* **What to produce**: An exact copy is needed of the lines in the entries below from the line with "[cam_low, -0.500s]" up to and including the line with "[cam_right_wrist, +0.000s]", and of nothing else. Leave the pictures out.

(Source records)
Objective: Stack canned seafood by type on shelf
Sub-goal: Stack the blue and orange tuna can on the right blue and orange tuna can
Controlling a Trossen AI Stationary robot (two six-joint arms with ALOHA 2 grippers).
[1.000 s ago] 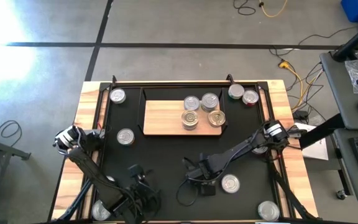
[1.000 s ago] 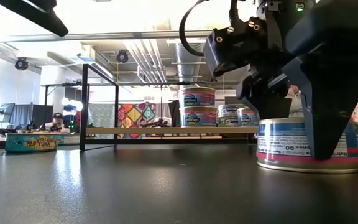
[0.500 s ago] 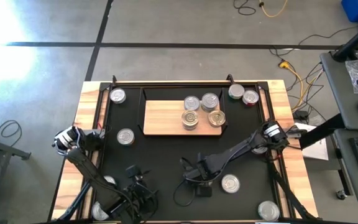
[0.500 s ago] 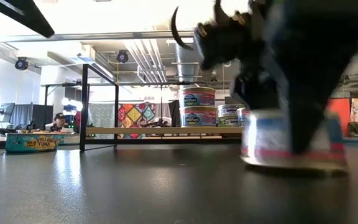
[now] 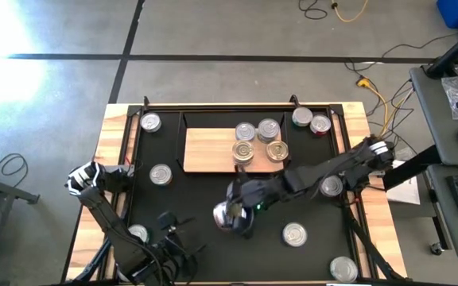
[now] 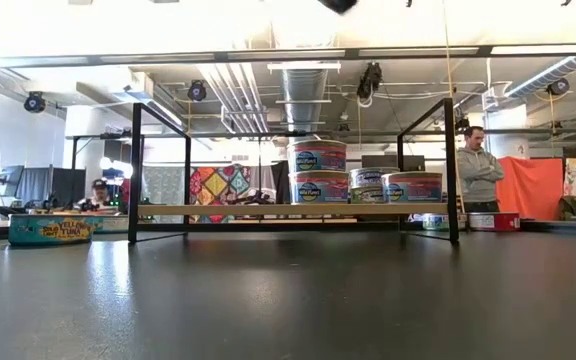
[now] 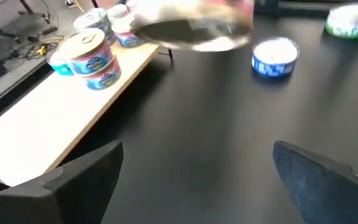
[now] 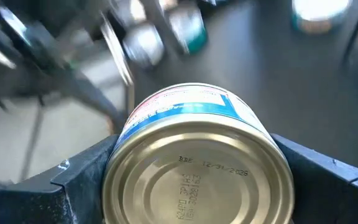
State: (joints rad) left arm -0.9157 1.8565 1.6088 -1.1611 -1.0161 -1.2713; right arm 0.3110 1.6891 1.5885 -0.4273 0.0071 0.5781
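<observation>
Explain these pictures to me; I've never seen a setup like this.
Two robot arms work at a table. One camera looks down from above, one sits at table height, one rides each wrist. On the black mat stands a wooden shelf with a few tins of seafood on it; other tins lie loose around it. The right gripper holds a tin between its fingers, lifted in front of the shelf. The left gripper waits open near the table's front.

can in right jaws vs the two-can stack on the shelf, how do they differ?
The held can sits between the right gripper's jaws, above the black mat; the stack rests on the shelf. The held can is single; the stack is two high. Both have gold tops.
</observation>
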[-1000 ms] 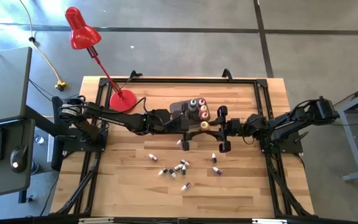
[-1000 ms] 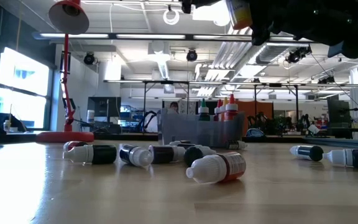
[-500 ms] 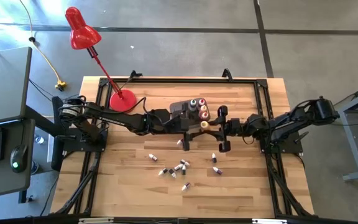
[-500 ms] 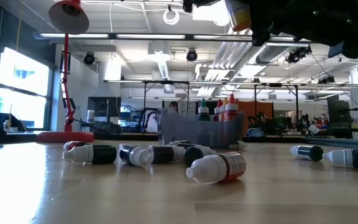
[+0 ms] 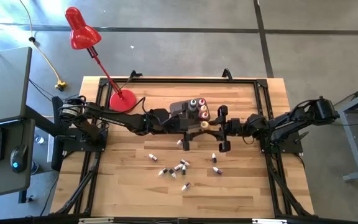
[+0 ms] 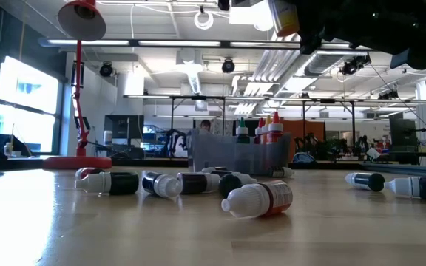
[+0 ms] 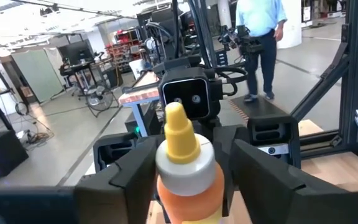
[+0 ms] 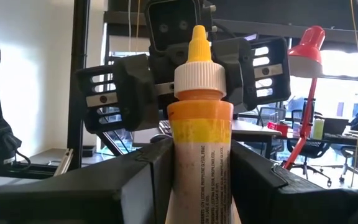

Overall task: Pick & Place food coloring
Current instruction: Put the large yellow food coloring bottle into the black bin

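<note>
A yellow-orange food coloring bottle [image 5: 204,124] [image 8: 201,124] with a pointed yellow cap stands upright in the air between my two grippers, near the table's middle. My right gripper [image 5: 209,126] [image 8: 201,186] comes from the right and is shut on it. My left gripper [image 5: 195,124] [image 7: 191,162] faces it from the left and is open, one finger on either side of the bottle's upper part [image 7: 185,168], with a gap showing. Just behind is the dark grey tub [image 5: 180,109] [image 6: 228,157], in which three bottles [image 5: 197,107] stand upright. My right gripper pinches the bottle's body [image 8: 179,168] between its two fingers [image 8: 145,183], coming level from the table's right side. The bottle is upright, cap up, and lifted high clear of the table [image 6: 283,16].
Several small bottles [image 5: 178,167] [image 6: 257,199] lie on their sides on the wood nearer the front edge, and two more [image 5: 215,163] lie to the right. A red desk lamp's base [image 5: 122,98] [image 6: 76,161] stands at the far left. People move in the room beyond.
</note>
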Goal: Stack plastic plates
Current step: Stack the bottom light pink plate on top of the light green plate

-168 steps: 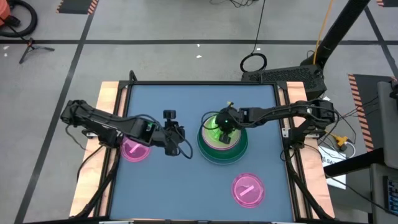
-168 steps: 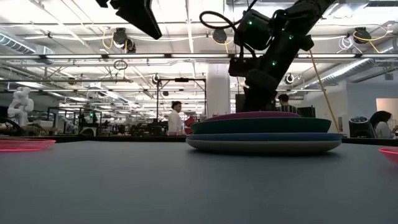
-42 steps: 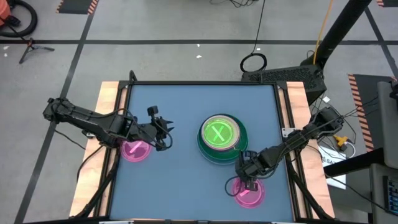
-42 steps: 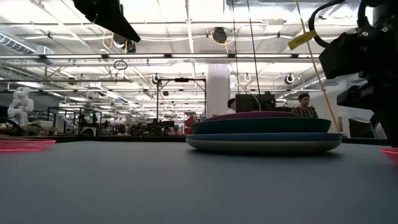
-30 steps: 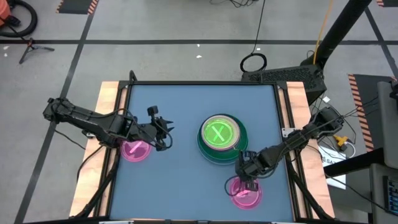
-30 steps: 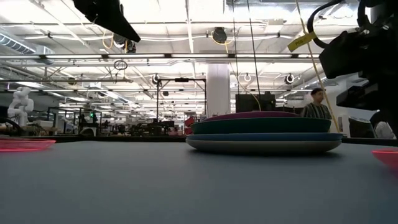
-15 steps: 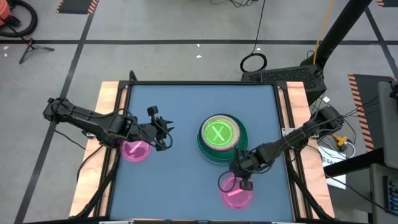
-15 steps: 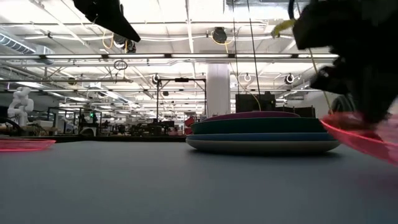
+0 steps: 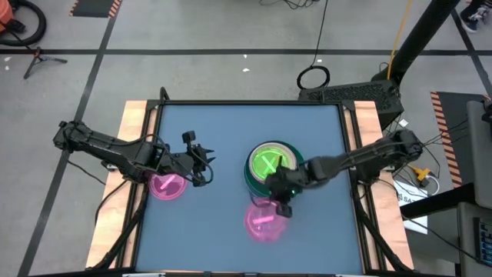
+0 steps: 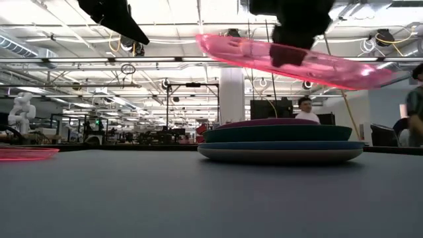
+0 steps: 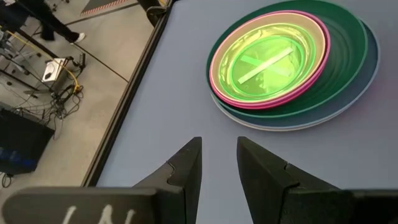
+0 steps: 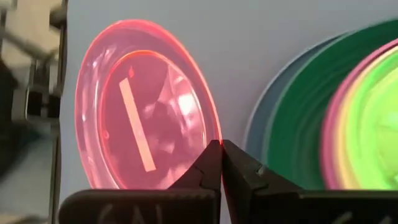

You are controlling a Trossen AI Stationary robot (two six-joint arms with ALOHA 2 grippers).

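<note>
Right gripper (image 9: 281,201), jaws pinching a pink plate's (image 9: 264,220) rim, should level and centre it over the stack (image 9: 274,170); left gripper (image 11: 217,163) idles, jaws narrowly parted.

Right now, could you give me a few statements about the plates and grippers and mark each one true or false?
1. The right gripper pinches the rim of a translucent pink plate lifted off the table. True.
2. The stack of plates is topped by a purple plate. False: a translucent green plate is on top.
3. The left gripper holds a plate. False: its fingers are apart and hold nothing.
4. Another pink plate lies on the table near the left arm. True.
</note>
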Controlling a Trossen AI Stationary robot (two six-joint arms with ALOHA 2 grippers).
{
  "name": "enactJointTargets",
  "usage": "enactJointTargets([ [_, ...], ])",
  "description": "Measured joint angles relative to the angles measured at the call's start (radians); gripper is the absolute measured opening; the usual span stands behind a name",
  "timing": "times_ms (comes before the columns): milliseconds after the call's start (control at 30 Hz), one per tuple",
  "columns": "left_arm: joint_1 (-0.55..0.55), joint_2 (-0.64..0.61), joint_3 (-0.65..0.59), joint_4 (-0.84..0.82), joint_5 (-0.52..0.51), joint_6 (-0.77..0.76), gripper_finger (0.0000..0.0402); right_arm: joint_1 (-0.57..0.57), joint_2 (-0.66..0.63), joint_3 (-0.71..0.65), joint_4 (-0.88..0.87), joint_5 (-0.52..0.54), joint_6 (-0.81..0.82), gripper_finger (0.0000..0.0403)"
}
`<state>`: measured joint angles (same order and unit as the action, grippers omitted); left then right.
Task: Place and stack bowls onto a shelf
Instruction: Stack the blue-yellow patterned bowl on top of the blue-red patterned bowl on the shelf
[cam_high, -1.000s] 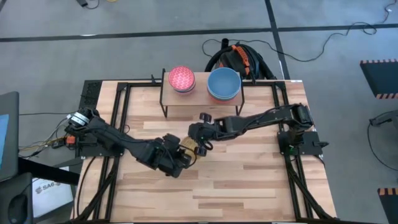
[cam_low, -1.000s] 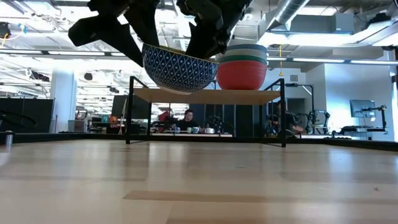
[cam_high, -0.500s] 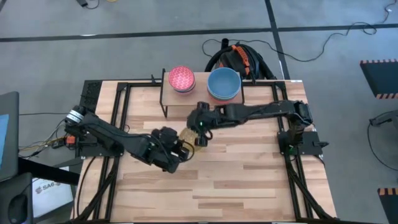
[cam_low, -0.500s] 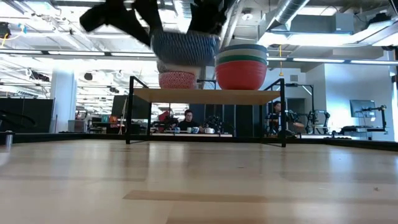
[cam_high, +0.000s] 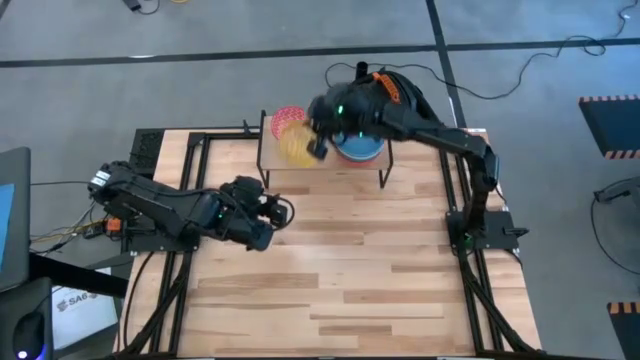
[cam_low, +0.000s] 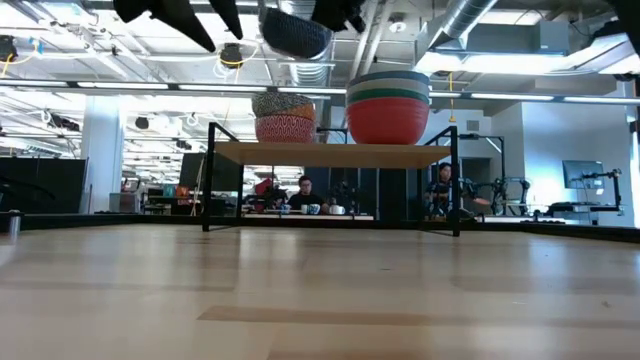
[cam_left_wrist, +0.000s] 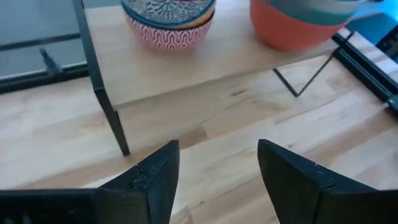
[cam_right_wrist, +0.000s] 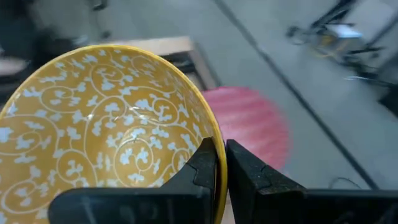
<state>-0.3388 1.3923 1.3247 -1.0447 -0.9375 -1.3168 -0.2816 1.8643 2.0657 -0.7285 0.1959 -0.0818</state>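
Observation:
My right gripper (cam_right_wrist: 221, 158) is shut on a bowl (cam_high: 295, 148) that is yellow with white swirls inside (cam_right_wrist: 106, 124) and blue-white patterned outside (cam_low: 283, 103). It holds the bowl over the light-wood shelf (cam_high: 270, 162), close above the pink patterned bowl (cam_high: 288, 116); I cannot tell whether the two touch. A stack of larger bowls, red at the bottom and blue on top (cam_low: 388, 105), stands on the shelf's right half. My left gripper (cam_high: 283, 210) is open and empty over the table in front of the shelf (cam_left_wrist: 217, 168). My right gripper pinches the bowl's rim (cam_right_wrist: 214, 140), one finger inside the bowl and one outside. The bowl is upright, mouth up, over the pink bowl (cam_right_wrist: 249, 124); whether it rests on that bowl I cannot tell.
The shelf stands on thin black legs (cam_left_wrist: 106, 106) at the table's far edge. The slatted wooden tabletop (cam_high: 380, 270) spreads in front of it. Black frame rails (cam_high: 190, 180) run along the table's sides. People and equipment show in the room behind (cam_low: 300, 190).
My right gripper has carried the bowl from over the table's middle up and toward the far edge, to above the pink bowl on the shelf. My left gripper has drawn back from the bowl toward the table's left and stands apart from it.

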Motion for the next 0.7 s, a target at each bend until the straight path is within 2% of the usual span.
enactJointTargets([
  [133,0.051,0.0,0.0,0.0,0.056,-0.016,0.0199,-0.109,0.002,-0.007,0.088,-0.002,-0.002,0.0046],
  [333,0.109,0.0,0.0,-0.051,0.116,-0.031,0.0198,-0.217,0.004,-0.084,0.293,-0.155,-0.006,0.0047],
  [467,0.166,0.0,0.0,-0.081,0.156,0.015,0.0198,-0.235,0.007,-0.109,0.333,-0.23,-0.009,0.0047],
  [567,0.223,0.0,0.0,-0.082,0.194,0.069,0.0198,-0.219,0.056,-0.105,0.391,-0.245,-0.047,0.0047],
  [700,0.288,0.0,0.001,-0.082,0.25,0.129,0.0198,-0.2,0.139,-0.072,0.367,-0.263,-0.079,0.0047],
])
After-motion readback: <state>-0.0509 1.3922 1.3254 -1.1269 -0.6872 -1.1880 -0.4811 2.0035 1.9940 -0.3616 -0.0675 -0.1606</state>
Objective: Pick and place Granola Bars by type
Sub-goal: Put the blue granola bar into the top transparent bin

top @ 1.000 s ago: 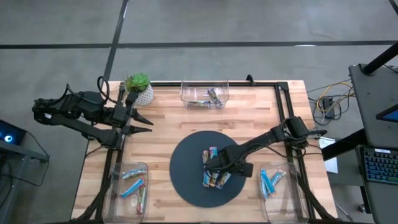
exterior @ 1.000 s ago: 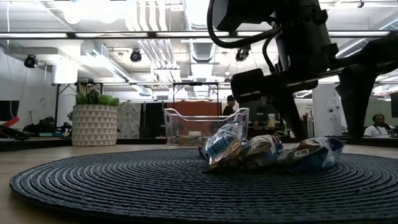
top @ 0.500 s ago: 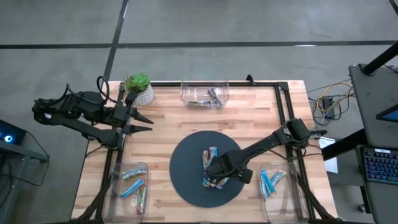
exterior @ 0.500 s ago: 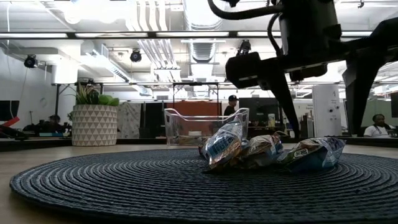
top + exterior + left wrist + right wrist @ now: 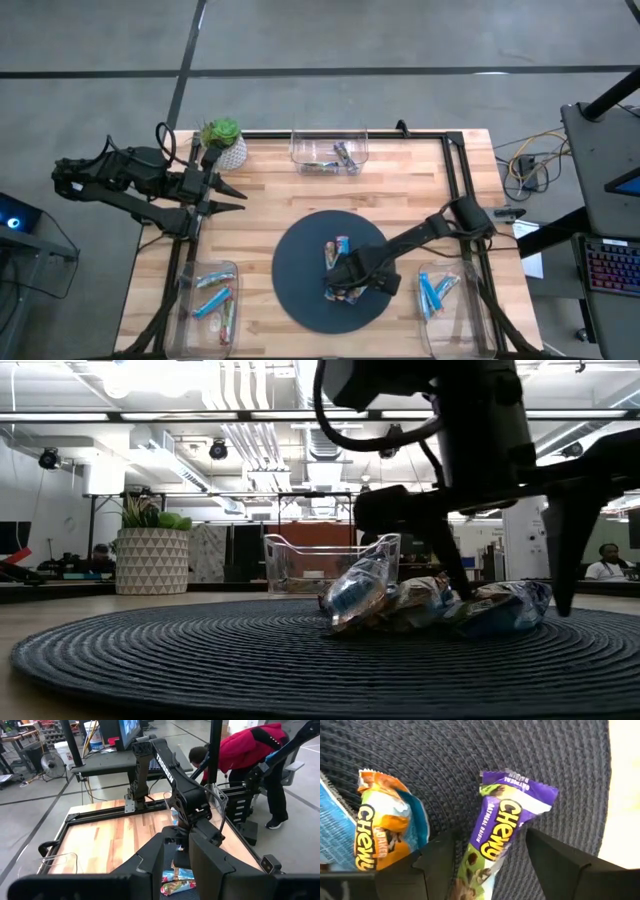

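Looking straight down in the high view, the right gripper (image 5: 352,281) is seen lowered over the pile of granola bars (image 5: 340,268) on the dark round mat (image 5: 300,300), with several wrappers showing just beyond its fingers toward the mat's middle. The left gripper (image 5: 235,196) is held well apart from it, beside a potted plant (image 5: 222,141) at the table's far left corner; whether its fingers are parted cannot be told. Further bars are seen in three clear bins: one past the mat at the far edge (image 5: 329,152), one near the left front corner (image 5: 207,300) and one just right of the right gripper (image 5: 440,296).

In the low view, the right gripper's fingers (image 5: 440,555) are set down spread on either side of the heap of shiny wrappers (image 5: 430,605); print on the wrappers cannot be read here.

In the left wrist view, "TROSSEN" is read along the right arm (image 5: 172,775), and a person in a red top (image 5: 240,750) is bent over beyond the table.

In the right wrist view, a purple-wrapped bar (image 5: 502,832) marked "CHEWY" and "OATMEAL RAISIN" lies between the wide-spread fingers (image 5: 560,860), ungripped. Just beside it lies an orange-and-blue bar (image 5: 382,835), also marked "CHEWY".
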You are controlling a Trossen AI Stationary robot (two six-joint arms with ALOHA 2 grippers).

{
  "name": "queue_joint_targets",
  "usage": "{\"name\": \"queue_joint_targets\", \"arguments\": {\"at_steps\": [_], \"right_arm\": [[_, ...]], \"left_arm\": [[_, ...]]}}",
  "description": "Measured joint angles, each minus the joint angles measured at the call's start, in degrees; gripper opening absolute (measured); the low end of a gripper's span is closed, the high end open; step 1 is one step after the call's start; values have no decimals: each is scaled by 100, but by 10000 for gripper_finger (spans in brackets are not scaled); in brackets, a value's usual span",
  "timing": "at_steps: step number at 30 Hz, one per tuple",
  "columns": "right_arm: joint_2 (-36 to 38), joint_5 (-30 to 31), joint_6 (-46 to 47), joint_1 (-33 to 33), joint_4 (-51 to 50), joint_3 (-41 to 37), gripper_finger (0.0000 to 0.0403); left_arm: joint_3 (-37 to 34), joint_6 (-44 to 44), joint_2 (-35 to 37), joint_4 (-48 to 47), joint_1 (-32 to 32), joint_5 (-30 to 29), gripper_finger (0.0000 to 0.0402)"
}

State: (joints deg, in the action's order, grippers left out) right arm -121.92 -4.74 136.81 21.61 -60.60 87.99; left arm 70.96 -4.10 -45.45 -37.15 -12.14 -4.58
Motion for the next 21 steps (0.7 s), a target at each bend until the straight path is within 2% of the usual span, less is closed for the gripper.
{"name": "queue_joint_targets", "arguments": {"at_steps": [11, 21], "right_arm": [[-173, 29, 13, 0, -30, 209, 206], [-182, 195, -4, 2, -57, 197, 124]], "left_arm": [[0, 1, 0, 2, 0, -2, 75], [0, 5, 0, 2, 0, -1, 75]]}}
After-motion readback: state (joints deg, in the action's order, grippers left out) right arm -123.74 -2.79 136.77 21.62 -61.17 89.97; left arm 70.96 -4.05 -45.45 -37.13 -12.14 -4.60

* **Task solution**:
[cam_low, -0.500s] 
[cam_high, +0.000s] 
[cam_low, +0.000s] 
[cam_left_wrist, +0.000s] 
[cam_right_wrist, +0.000s] 

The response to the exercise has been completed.